FIG. 3B represents a parallel DFO tree corresponding to the row
source tree depicted in FIG. 3A. Sort 306 and sort 308 of FIG. 3A
are combined with sort/merge join 304 to distinguish the sort/merge
join DFO of FIG. 3B. Referring to FIG. 3B, slave DFOs 324A-324C
perform the sort and join operations. The output of slave DFOs
330A-330C is transmitted to slave DFOs 324A-324C.
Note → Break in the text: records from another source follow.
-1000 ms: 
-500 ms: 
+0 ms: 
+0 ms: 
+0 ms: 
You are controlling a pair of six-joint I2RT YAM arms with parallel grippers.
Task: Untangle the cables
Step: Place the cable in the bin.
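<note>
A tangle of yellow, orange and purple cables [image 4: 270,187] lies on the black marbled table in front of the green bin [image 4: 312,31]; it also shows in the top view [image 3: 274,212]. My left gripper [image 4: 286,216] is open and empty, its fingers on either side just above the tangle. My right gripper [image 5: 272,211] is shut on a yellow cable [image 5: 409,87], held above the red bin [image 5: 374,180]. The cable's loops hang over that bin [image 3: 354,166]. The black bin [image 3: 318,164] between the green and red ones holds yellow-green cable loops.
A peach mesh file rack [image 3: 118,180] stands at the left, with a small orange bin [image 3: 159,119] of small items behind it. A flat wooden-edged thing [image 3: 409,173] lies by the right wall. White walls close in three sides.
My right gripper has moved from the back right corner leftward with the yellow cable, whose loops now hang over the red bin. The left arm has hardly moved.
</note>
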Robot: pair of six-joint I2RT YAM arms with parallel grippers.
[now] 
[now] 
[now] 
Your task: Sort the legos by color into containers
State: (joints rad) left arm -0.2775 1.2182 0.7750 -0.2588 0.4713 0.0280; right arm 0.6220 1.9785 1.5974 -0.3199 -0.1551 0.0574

Table scan 332 scans a table (i.e., department table) that does not
contain many rows. Thus, the application of parallelism to scan the
department table may not improve performance. Therefore, table scan
332 can be implemented as a non-parallel scan of the department
table. The output of table scan 332 becomes the input of slave DFOs
324A-324C.
An SQL statement can specify the degree of parallelism to be used
for the execution of constituent parts of an SQL statement. Hints
incorporated in the syntax of the statement can be used to affect
the degree of parallelism. For example, an SQL statement may
indicate that no amount of parallelism is to be used for a
constituent table scan. Further, an SQL statement may specify the
maximum amount of partitioning implemented on a table scan of a
given table.
TABLE QUEUES
Some DFOs function correctly with any arbitrary partitioning of
input data (e.g., table scan). Other DFOs require a particular
partitioning scheme. For example, a group by DFO needs to be
partitioned on the grouping column(s). A sort/merge join DFO needs
to be partitioned on the join column(s). Range partitioning is
typically chosen when an orderBy operation is present in a query.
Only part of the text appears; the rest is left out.